Death and taxes may be life’s only certainties, but a tax audit isn’t far behind. “We never talk about ‘if’ an audit’s going to happen,” says Bill Ashburn, vice president of Prophesy Transportation Solutions. “It’s ‘when.’ It doesn’t mean you’ve done something wrong. You’re just going to be randomly selected sooner or later.”

Fauber Freightways, a 21-truck fleet in Staunton, Va., recently got “randomly selected” for audit by the Virginia Department of Revenue, a first in the eight years Missy Back has been Fauber’s office manager. She knew exactly what to expect, though. For 13 years, she was in banking, another much-audited business.

“Your stomach hurts when you say the word ‘audit,’ ” Back says. “But we just set the guy upstairs with all the records and left it to him.”

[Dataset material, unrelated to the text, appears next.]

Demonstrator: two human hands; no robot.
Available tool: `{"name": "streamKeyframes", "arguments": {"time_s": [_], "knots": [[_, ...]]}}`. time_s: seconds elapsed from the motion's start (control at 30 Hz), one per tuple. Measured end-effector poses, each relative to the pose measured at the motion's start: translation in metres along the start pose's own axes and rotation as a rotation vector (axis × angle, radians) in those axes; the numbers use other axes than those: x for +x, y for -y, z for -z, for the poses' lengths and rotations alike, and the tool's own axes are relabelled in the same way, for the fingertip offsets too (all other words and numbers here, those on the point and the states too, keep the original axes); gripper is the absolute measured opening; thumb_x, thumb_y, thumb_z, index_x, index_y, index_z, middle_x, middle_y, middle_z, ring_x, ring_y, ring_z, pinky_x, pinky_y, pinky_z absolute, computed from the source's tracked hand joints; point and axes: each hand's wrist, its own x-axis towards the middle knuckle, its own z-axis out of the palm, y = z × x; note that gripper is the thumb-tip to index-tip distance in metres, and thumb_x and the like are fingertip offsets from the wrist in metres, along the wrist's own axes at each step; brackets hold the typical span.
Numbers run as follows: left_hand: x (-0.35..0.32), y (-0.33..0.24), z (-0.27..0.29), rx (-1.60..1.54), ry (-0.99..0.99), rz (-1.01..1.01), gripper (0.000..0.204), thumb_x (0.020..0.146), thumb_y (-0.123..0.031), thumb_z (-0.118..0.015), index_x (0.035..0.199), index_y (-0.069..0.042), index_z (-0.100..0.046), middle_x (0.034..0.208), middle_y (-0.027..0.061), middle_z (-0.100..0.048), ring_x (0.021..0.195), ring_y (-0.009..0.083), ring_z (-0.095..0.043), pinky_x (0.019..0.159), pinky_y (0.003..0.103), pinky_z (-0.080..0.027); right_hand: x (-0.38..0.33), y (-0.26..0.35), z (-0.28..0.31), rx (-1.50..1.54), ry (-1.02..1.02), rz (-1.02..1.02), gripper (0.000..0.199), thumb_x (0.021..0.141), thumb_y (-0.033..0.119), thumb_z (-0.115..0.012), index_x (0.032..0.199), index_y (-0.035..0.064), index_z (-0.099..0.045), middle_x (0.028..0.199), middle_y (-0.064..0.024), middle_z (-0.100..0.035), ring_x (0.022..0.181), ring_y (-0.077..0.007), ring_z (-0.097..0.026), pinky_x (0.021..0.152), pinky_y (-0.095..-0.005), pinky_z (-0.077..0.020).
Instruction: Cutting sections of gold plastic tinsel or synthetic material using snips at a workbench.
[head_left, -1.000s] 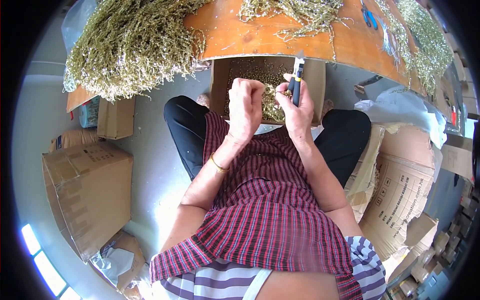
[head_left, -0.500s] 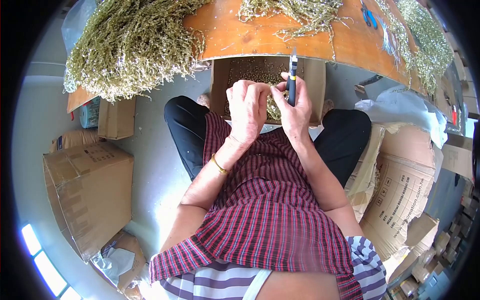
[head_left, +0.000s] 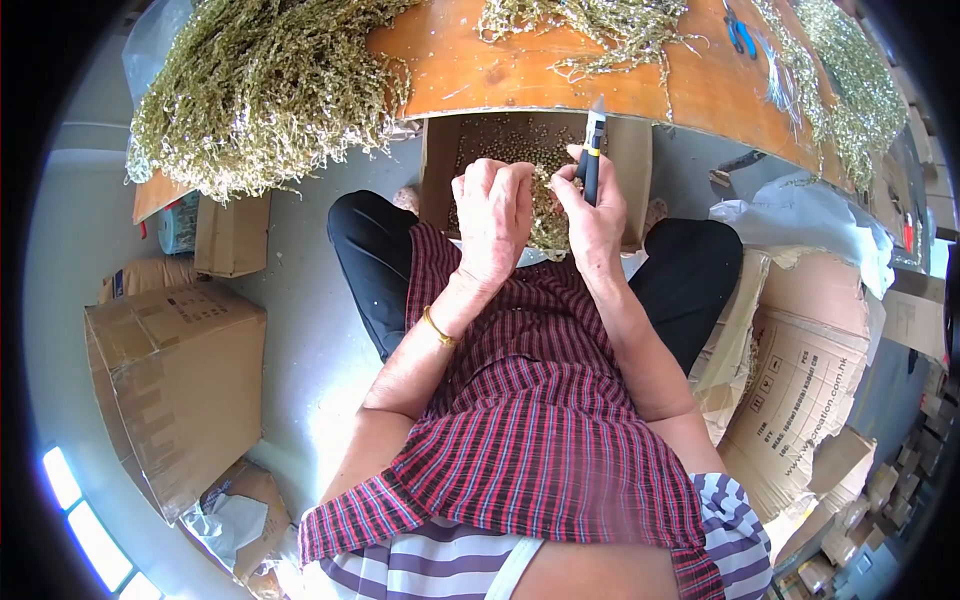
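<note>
My right hand point(head_left: 598, 228) is closed around a black utility knife point(head_left: 592, 158) with a yellow band, its blade pointing away toward the table edge. The thumb and fingertips of that hand are bent in beside the knife. My left hand point(head_left: 490, 222) is closed beside it, fingers curled down and the back of the hand facing up; whatever its fingertips hold is hidden. Both hands are over an open cardboard box point(head_left: 436, 170). In the box lie many small gold beads point(head_left: 500, 135) and glittery gold-green strands point(head_left: 547, 222).
The wooden table point(head_left: 460, 80) curves in front, above the box. On it lie a large heap of gold-green strands point(head_left: 265, 95), a smaller bundle point(head_left: 600, 20) and blue-handled pliers point(head_left: 740, 38). Cardboard boxes point(head_left: 185, 385) stand at left, torn cardboard point(head_left: 800, 360) at right.
My right hand has shifted slightly right, away from my left, and the knife leans a little more to the right. The left hand has barely moved.
</note>
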Motion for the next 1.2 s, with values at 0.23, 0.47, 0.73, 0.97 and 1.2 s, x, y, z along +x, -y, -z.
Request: {"name": "streamKeyframes", "arguments": {"time_s": [0.23, 0.47, 0.73, 0.97, 1.2], "knots": [[0.005, -0.004, 0.007, -0.090, -0.015, -0.037, 0.017, 0.071, -0.001, -0.061, 0.086, -0.009, -0.056, 0.074, 0.0039, -0.051, 0.071, 0.0205, -0.050, 0.065, 0.032, -0.037, -0.001, -0.005, -0.003, -0.127, 0.055, 0.173, 0.036, 0.077, 0.004, -0.065, 0.110, 0.0061, -0.050, 0.083, 0.0008, -0.053, 0.076, -0.0038, -0.050, 0.066, -0.0171, -0.0432], [0.003, -0.003, 0.009, -0.226, 0.002, -0.015, 0.019, 0.071, 0.003, -0.061, 0.085, -0.007, -0.054, 0.078, 0.0068, -0.055, 0.071, 0.0229, -0.052, 0.065, 0.032, -0.041, 0.000, -0.004, -0.003, -0.053, 0.087, 0.112, 0.036, 0.078, 0.004, -0.063, 0.111, 0.0068, -0.049, 0.084, 0.0007, -0.053, 0.075, -0.0039, -0.050, 0.064, -0.0167, -0.0422], [-0.002, -0.004, 0.005, -0.170, -0.005, -0.155, 0.025, 0.066, 0.003, -0.062, 0.087, -0.010, -0.054, 0.076, 0.0034, -0.051, 0.069, 0.0207, -0.049, 0.065, 0.032, -0.036, -0.001, -0.001, -0.004, -0.074, 0.046, 0.144, 0.033, 0.079, 0.001, -0.060, 0.109, 0.0073, -0.050, 0.083, 0.0016, -0.052, 0.072, -0.0033, -0.048, 0.063, -0.0163, -0.0409], [-0.001, -0.001, 0.005, -0.171, 0.007, -0.083, 0.024, 0.068, 0.006, -0.061, 0.087, -0.007, -0.055, 0.074, 0.0036, -0.053, 0.068, 0.0182, -0.051, 0.066, 0.030, -0.040, 0.003, -0.002, -0.003, -0.075, 0.041, 0.182, 0.031, 0.079, 0.000, -0.058, 0.108, 0.0064, -0.051, 0.083, 0.0019, -0.053, 0.071, -0.0033, -0.048, 0.062, -0.0169, -0.0411], [0.007, 0.008, 0.012, -1.053, 0.372, 0.581, 0.024, 0.084, -0.008, -0.053, 0.107, -0.002, -0.055, 0.082, 0.0009, -0.047, 0.073, 0.0095, -0.047, 0.068, 0.023, -0.041, 0.007, 0.006, 0.007, 0.119, 0.105, -0.058, 0.031, 0.079, 0.001, -0.056, 0.109, 0.0045, -0.050, 0.083, -0.0003, -0.054, 0.067, -0.0053, -0.050, 0.057, -0.0187, -0.0424]]}}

Trucking veterans inevitably become audit veterans, too. In the eight years Dave Stock handled fuel management for Direct Transit of North Sioux City, S.D., the 1,400-truck fleet went through “15 or 18 audits.” Stock – now president of Fuel Systems Services and vice president of fuel management administration for ProMiles Software Development – got to know a parade of auditors.

“You meet all kinds of people,” says Stock, who recalls the audits as a learning experience. “We found out things we were not aware of, things that helped the business run better.” Learning that New York counted toll miles differently from regular miles, for example, cost the fleet $50,000 – but only once. “You didn’t make the same mistake twice.”

All this has made Stock philosophical about audits, whether internal or external. “You have to audit,” he says, “because when you audit, you always catch something.”